South Korea urges North to halt submarine missile tests
North Korea's test-firing of a ballistic missile from a submarine was "very serious and concerning", South Korea said today, with one defence official suggesting Pyongyang could have a fully operational platform in two or three years.
Pyongyang's official KCNA news agency said on Saturday North Korea's leader, Kim Jong Un, oversaw the test-launch of the missile from an offshore location. Such a development could pose a new threat to the isolated country's neighbours and the United States.
"We urge North Korea to immediately stop developing SLBMs (submarine-launched ballistic missiles), which hinder the stability of the Korean peninsula and Northeast Asia," Kim Min-seok, spokesman for South Korea's defence ministry, told reporters on Monday.
He said North Korea still needed time to develop additional equipment in order to make its submarine-launched missile system fully operational.
However, a South Korean defence official said North Korea could develop a fully operational submarine with ballistic missiles within two or three years.
The official, who asked not to be identified because of the sensitivity of the issue, said photographs from North Korea showing a rocket launched from the sea appeared to be authentic.
China, North Korea's only major ally, described the situation on the Korean peninsula as "very complex and sensitive."
"We hope that all relevant parties can do more to ameliorate the tense situation, and jointly maintain peace and stability," ministry spokeswoman Hua Chunying told a daily news briefing.
Read more here: US calls for North Korean restraint after missile test
North Korea's state media often boasts of successful military and space accomplishments, including the launch of a functional communications satellite, which are not independently verified by outside experts.

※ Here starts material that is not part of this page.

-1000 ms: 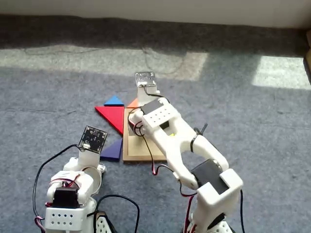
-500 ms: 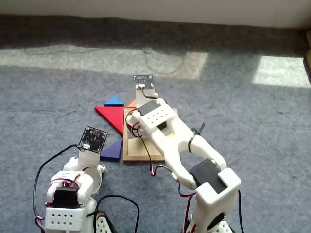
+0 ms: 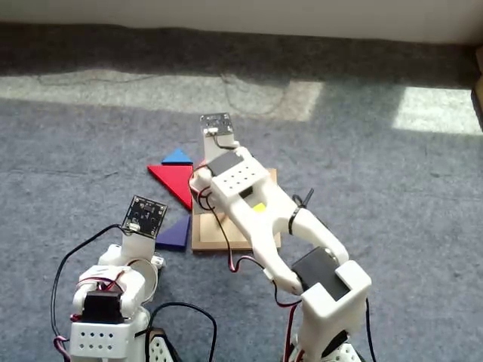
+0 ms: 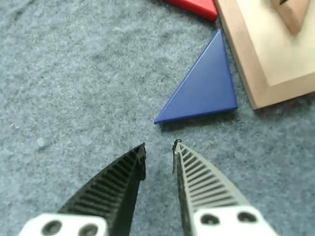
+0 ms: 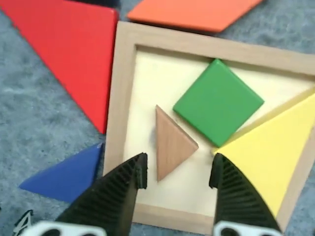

It is believed to have launched a long-range rocket and put an object into orbit in December 2012, defying scepticism and international warnings not to pursue such a programme, which could be used to develop intercontinental missiles.
North Korea, already heavily sanctioned by the United Nations for its missile and nuclear tests, is technically still at war with the South after their 1950-53 conflict ended in a truce, not a peace treaty.